Erica Tomlinson and others shared their organ donation stories at the 5km 'Transplant Trot' charity run on Saturday

“It started with a cup of sugar being borrowed and turned into an organ,” said organ-donor Erica Tomlinson, organizer for the Transplant Trot, a charity event to raise organ and tissue donor awareness at Hiawatha Highlands Conservation Area on Sunday.

A few years ago when she was living in Milton, ON, Tomlinson’s neighbor Renee Ly was diagnosed with primary sclerosing cholangitis, a rare disease that affects the liver’s bile ducts.

Tomlinson had only known her neighbor for two years, they first met when Ly borrowed a cup of sugar, and, even though they weren’t family or even best friends, she saw an opportunity to help and took it.

“It was just one of those things that I thought if I could do it, then why wouldn’t I?" she said.

On 20 November 2013 Tomlinson donated her liver's larger left lobe, about 70 percent of her total liver.

She recovered rather quickly and now her right lobe has grown into one larger fully-functioning liver.

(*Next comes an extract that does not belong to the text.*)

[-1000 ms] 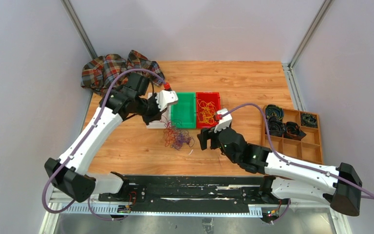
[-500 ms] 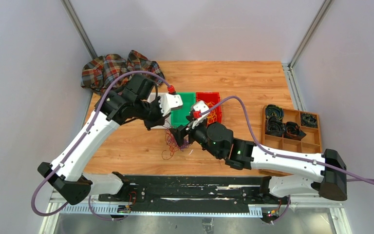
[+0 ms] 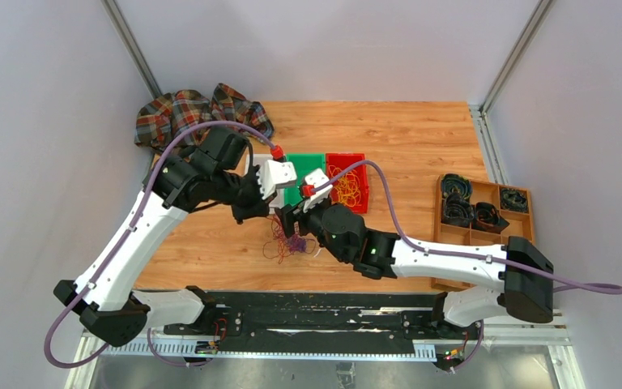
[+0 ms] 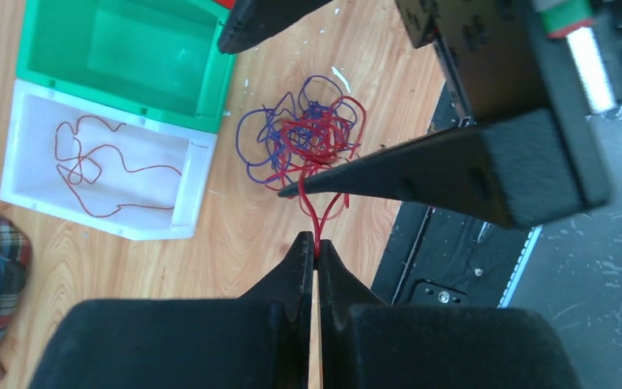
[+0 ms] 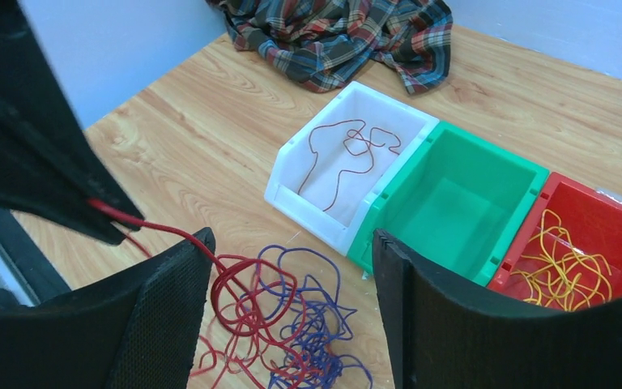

She said her health is great.

She can still drink, she can still have children, and she has the added bonus of a “beautiful scar” that she likes to “show off”.

She did say that she noticed an effect on how much alcohol she can drink now.

She went from being able to handle four or five drinks to just one or two, but that didn’t stop her and her fiancé from going to the Festival of Beer after the Transplant Trot on Saturday.

“I’m just a cheap drunk now,” she said.

Last year Tomlinson moved to Sault Ste. Marie  because her husband wanted to raise children here and she opened up a The Pastry Shoppe on Second Line West.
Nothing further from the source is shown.